Your objective
From the records, pick out and copy each line containing "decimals".

Material for the task

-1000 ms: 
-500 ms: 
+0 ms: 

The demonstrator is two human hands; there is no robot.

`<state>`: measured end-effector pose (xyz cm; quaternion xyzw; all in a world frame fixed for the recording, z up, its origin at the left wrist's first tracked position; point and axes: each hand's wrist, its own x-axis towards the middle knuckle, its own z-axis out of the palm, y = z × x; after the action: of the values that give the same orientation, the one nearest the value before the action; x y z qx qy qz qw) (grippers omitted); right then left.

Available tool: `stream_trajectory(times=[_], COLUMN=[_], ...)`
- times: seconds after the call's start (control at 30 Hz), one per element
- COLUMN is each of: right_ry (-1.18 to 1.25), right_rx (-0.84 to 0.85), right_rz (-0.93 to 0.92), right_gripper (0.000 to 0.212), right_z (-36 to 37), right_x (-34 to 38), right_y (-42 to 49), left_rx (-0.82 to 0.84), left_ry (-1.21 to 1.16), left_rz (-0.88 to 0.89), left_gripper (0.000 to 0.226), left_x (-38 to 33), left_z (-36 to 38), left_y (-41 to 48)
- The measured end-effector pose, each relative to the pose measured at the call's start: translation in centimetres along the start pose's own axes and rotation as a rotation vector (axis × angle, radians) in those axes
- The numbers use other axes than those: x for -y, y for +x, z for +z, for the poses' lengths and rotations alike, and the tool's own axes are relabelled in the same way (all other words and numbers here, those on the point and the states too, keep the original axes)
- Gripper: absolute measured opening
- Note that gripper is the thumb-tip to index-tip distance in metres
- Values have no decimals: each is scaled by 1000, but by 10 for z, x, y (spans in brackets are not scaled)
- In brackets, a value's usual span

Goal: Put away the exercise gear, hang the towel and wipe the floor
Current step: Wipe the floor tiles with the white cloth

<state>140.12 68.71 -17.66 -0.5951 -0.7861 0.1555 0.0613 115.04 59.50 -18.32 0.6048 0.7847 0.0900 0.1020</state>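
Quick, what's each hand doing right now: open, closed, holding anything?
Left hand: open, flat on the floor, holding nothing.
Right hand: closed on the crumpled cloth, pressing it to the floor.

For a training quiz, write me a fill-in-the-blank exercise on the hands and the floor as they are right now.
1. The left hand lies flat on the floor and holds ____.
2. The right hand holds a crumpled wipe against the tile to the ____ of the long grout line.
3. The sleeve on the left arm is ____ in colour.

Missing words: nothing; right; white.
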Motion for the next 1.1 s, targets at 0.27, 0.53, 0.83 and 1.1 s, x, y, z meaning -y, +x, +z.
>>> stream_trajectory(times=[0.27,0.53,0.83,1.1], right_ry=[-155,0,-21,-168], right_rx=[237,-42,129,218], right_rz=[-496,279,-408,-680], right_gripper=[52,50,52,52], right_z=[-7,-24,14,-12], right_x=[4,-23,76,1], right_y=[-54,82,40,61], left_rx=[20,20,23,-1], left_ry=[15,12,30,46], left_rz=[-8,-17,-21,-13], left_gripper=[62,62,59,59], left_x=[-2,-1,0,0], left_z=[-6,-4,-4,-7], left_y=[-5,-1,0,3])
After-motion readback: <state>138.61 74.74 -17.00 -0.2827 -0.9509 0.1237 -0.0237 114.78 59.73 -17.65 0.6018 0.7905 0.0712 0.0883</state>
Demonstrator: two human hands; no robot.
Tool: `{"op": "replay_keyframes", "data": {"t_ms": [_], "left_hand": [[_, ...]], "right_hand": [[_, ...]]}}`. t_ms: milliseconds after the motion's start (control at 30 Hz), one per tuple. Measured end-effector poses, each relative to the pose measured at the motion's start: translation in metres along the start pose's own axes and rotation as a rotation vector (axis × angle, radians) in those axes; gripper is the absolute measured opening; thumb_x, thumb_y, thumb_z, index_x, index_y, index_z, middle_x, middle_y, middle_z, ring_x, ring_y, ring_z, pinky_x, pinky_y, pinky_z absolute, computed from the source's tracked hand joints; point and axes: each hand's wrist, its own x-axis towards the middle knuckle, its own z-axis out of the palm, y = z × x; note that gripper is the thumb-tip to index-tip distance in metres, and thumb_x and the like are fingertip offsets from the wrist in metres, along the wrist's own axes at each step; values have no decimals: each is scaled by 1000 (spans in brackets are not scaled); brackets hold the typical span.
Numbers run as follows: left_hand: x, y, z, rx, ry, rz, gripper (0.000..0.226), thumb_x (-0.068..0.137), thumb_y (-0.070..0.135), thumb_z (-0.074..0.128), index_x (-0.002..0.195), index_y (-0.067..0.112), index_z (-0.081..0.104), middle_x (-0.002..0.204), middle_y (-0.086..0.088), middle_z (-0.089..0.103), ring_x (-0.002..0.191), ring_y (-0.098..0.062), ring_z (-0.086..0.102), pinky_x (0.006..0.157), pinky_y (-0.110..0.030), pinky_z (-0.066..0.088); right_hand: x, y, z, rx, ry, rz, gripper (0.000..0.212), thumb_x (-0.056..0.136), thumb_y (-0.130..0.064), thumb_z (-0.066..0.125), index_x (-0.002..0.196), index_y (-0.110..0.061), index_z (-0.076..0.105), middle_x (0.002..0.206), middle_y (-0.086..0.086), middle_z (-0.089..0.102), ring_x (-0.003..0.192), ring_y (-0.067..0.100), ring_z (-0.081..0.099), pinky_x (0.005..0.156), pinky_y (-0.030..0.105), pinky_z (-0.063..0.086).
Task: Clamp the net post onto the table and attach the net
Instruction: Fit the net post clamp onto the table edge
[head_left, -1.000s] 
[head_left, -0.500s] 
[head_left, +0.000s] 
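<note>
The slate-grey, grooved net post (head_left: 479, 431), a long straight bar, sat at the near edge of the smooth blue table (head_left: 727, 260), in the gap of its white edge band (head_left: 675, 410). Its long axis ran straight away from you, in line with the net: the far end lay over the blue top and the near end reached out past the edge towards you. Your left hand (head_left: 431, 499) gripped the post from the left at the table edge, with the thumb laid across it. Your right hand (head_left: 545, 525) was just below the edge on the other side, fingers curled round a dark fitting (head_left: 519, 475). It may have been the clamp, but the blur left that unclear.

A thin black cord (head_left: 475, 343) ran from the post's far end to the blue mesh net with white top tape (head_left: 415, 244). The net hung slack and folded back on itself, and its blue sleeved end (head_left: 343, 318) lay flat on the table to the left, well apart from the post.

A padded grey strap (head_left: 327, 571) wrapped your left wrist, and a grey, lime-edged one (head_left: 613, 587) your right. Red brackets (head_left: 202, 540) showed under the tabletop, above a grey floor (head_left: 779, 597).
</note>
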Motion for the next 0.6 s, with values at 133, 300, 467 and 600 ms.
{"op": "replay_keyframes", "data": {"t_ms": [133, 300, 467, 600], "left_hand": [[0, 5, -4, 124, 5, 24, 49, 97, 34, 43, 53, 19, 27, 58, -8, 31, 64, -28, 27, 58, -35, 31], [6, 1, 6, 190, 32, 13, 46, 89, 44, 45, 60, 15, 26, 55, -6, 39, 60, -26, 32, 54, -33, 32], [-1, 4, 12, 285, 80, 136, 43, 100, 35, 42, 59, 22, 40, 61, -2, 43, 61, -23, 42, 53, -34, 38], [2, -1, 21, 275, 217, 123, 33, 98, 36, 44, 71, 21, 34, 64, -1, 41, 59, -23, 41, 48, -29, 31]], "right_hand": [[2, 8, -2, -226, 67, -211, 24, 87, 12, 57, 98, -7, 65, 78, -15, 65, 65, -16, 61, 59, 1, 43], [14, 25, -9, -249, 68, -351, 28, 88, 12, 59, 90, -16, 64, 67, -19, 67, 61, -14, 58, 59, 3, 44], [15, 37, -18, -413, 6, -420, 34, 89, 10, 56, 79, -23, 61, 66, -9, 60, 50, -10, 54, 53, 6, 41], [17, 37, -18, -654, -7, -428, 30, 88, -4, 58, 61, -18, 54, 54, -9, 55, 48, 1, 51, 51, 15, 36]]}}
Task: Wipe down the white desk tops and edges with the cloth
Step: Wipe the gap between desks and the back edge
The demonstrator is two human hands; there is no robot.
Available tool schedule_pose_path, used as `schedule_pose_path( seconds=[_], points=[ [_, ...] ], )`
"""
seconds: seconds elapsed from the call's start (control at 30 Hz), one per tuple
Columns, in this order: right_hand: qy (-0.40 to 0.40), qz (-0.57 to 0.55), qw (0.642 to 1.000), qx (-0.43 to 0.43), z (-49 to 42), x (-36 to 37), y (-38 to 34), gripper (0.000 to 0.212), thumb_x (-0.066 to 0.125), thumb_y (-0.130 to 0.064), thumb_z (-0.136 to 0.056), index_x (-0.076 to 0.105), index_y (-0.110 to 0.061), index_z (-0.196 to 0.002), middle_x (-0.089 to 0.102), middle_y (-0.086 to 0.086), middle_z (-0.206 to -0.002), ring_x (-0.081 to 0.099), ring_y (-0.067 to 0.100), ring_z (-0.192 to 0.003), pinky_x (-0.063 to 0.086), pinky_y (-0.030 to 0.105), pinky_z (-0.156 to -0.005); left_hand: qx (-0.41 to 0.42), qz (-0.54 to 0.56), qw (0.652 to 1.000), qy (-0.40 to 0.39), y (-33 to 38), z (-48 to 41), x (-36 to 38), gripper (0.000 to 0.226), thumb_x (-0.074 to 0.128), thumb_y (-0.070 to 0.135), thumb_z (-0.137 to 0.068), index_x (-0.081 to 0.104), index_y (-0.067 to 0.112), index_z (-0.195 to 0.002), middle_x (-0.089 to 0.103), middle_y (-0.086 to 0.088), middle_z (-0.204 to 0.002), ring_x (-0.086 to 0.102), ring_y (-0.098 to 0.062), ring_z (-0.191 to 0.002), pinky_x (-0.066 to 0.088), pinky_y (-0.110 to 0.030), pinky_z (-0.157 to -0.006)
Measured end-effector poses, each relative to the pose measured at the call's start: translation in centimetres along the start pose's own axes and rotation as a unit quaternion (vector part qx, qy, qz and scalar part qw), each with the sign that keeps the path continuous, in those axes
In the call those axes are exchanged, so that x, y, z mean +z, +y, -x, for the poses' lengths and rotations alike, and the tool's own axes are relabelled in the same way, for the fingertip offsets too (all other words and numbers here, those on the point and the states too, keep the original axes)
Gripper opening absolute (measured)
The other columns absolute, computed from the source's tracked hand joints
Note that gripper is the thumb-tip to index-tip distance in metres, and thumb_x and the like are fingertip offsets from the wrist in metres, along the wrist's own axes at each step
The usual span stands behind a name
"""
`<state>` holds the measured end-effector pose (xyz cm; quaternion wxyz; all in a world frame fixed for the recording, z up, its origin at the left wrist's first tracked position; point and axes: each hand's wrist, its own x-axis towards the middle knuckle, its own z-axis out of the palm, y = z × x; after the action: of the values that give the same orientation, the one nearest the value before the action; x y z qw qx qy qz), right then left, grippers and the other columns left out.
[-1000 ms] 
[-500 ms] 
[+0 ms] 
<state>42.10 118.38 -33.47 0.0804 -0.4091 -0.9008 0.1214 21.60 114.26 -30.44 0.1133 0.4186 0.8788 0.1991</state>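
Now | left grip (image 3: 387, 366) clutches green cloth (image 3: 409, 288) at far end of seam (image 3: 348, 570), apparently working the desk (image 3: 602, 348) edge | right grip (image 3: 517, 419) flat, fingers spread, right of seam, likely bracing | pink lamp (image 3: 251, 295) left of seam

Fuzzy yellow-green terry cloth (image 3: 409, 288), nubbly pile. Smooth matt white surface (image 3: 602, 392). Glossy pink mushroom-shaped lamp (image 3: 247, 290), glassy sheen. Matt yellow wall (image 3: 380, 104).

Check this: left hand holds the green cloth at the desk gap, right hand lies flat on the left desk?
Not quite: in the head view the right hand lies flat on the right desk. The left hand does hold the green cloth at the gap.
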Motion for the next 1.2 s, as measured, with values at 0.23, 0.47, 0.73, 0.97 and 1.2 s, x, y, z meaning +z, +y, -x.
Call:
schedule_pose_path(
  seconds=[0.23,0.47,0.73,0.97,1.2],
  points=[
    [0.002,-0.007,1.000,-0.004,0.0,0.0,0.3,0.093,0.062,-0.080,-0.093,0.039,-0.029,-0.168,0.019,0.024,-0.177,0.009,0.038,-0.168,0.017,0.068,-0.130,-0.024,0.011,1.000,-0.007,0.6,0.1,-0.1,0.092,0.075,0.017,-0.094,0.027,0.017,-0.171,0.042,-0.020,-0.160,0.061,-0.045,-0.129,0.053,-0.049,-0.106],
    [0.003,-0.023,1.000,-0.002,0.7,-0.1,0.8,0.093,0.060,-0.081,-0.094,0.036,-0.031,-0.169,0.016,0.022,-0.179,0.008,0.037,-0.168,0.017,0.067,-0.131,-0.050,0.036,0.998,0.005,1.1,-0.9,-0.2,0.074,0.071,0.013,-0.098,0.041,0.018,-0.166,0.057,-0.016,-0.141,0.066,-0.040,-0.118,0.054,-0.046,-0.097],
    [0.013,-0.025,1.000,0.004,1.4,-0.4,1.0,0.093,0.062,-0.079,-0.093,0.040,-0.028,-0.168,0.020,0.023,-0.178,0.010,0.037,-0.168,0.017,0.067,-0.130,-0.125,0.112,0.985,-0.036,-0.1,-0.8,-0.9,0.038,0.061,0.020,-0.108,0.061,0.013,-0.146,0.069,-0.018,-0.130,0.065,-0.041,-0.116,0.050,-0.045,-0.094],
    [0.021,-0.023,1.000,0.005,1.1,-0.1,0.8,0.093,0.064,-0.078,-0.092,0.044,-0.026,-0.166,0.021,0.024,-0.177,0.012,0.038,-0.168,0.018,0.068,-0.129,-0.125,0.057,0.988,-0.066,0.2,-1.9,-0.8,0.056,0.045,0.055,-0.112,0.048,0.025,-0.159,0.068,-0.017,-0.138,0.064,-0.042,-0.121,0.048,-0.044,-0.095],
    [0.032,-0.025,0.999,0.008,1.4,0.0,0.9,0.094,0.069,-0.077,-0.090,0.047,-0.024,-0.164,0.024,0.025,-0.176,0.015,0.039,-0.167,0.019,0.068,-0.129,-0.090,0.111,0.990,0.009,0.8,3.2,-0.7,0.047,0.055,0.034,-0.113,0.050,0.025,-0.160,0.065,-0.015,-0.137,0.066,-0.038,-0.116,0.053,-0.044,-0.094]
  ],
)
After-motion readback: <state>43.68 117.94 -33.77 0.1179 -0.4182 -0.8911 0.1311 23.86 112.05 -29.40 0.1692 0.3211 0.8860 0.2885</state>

The answer
- Values have no decimals: each is scaled by 1000, but by 10 for z, x, y (spans in brackets are not scaled)
Tool: `{"op": "replay_keyframes", "data": {"t_ms": [_], "left_hand": [[_, ...]], "right_hand": [[_, ...]]}}`. t_ms: milliseconds after the motion's start (control at 30 Hz), one per tuple. Measured end-effector poses, each relative to the pose measured at the motion's start: translation in metres along the start pose's own axes and rotation as a rotation vector (axis × angle, radians) in those axes; gripper is the absolute measured opening; thumb_x, thumb_y, thumb_z, index_x, index_y, index_z, middle_x, middle_y, middle_z, ring_x, ring_y, ring_z, pinky_x, pinky_y, pinky_z absolute, computed from the source's tracked hand joints; point and axes: each hand's wrist, its own x-axis towards the middle knuckle, its own z-axis out of the palm, y = z × x; note that gripper is the thumb-tip to index-tip distance in metres, and thumb_x and the like are fingertip offsets from the wrist in metres, along the wrist's own axes at each step; values have no decimals: each is scaled by 1000 (spans in brackets are not scaled); brackets hold the typical span.

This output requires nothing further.